How do Li-ion batteries change their properties during discharge?

The Vienna University of Technology has succeeded in developing new models that can be used to describe very precisely the behavior of lithium-ion batteries during the charging and discharging process

10-Aug-2023 - Austria

Andreas Bumberger (l) and Jürgen Fleig

From cell phone batteries to electric cars - lithium-ion batteries have long been part of our everyday lives. Even the Nobel Prize in Chemistry was awarded in 2019 for the invention of such batteries. However, describing the processes in lithium-ion batteries with technical precision is difficult. As the research team for electrochemistry at TU Wien has now shown, the material properties can change drastically during the charging process.

With the help of numerous experiments, the team succeeded in developing a practical mathematical description of these changes. This makes it possible to calculate how the battery voltage changes as a function of the state of charge. It is now even possible to derive information about the internal state of the electrode material from the electrical behavior of the battery.

The charging process changes the material

Crucial to the construction of a lithium-ion battery are electrode materials that contain mobile lithium ions. Initially, each of these ions sits in its intended place in one of the two electrodes, and the battery is fully discharged. Then, when an electrical voltage is applied, the positively charged lithium ions begin to move toward the other electrode, leaving vacancies in the crystal.

The smaller the number of remaining lithium ions becomes, the higher the voltages you have to apply to get the last ions out of the crystal until, ideally, all the lithium ions are removed - at which point the battery is fully charged.

"You can use different lithium-containing materials for this," says Andreas Bumberger, the first author of the current publication, who is working on his dissertation in Prof. Jürgen Fleig's team at the Institute of Chemical Technologies and Analytics at TU Wien.

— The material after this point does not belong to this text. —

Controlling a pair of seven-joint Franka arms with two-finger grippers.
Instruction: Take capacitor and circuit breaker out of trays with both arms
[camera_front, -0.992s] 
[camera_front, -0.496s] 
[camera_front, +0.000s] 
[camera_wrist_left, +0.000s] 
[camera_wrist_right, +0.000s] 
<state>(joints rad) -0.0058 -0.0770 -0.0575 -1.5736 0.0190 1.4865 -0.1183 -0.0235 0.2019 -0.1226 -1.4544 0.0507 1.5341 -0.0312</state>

People often try to describe the movement of lithium ions in such materials using a single parameter - the diffusion coefficient. But the TU Vienna team was able to show that this is not enough. "After all, the material changes quite fundamentally during charging," explains Andreas Bumberger. "We start with a crystal that contains a lot of lithium, and at the end we have a crystal that is almost lithium-free. The material properties change accordingly." So you have to understand the charging process as a dynamic material change.

A happy medium

One way to do this would be to calculate the course of the battery voltage at the atomic level using quantum physics formulas - for example, density functional theory. In practice, however, this is only of limited help if one wants to better understand battery materials. Such calculations are very time-consuming, and it is also difficult to establish a simple relationship between the voltage and the various material defects in this way.

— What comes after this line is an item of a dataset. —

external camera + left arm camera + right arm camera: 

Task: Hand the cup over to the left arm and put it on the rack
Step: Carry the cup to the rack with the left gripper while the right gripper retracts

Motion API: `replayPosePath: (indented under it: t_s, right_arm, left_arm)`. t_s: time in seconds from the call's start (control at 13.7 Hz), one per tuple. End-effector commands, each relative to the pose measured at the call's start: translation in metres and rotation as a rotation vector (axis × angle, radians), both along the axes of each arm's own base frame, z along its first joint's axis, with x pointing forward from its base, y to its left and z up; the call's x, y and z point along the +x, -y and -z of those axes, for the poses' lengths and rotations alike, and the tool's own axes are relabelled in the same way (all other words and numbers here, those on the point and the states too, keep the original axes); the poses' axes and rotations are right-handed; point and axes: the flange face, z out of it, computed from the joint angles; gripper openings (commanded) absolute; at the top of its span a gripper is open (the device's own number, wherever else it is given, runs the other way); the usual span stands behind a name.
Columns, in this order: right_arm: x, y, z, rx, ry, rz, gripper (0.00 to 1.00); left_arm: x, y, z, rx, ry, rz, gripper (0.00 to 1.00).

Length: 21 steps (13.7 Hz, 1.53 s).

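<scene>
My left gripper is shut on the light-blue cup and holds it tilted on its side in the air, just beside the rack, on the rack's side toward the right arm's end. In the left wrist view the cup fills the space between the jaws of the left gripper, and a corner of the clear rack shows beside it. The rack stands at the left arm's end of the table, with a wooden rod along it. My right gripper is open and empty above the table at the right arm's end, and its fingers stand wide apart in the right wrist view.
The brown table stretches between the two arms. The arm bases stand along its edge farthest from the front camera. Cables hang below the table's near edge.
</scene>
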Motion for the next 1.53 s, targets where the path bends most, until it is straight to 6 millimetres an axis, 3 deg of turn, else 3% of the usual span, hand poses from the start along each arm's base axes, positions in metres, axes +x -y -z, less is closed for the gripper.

The research team at the Vienna University of Technology therefore tried a middle way: they developed a model that, on the one hand, does not merely describe the materials with one parameter, but takes into account the continuous transformation of the material during the charging process, but which, on the other hand, is simpler and more descriptive than a quantum physical description of the material at the atomic level.

A look into the material, without a microscope at all

"As we show in our current paper, our model fits quite excellently with the data we obtained from impedance spectroscopic measurements," says Andreas Bumberger. "We analyze how the electrical behavior of the battery changes as its state of charge changes. And from the measured data, we can use our model to gain valuable information about the atomic processes during charging."

In this way, it is possible to see, for example, what kind of defects the material has, whether there are perhaps incorrect atoms in some places or whether the crystal lattice has certain irregularities - and all without looking through a microscope, just on the basis of electrical measurements. "This now makes basic research on novel batteries much easier for us," says Prof. Fleig. "It's an important step in understanding many materials that will continue to play a major role in the development of rechargeable batteries in the future."

Note: This article has been translated using a computer system without human intervention. LUMITOS offers these automatic translations to present a wider range of current news. Since this article has been translated with automatic translation, it is possible that it contains errors in vocabulary, syntax or grammar. The original article in German can be found here.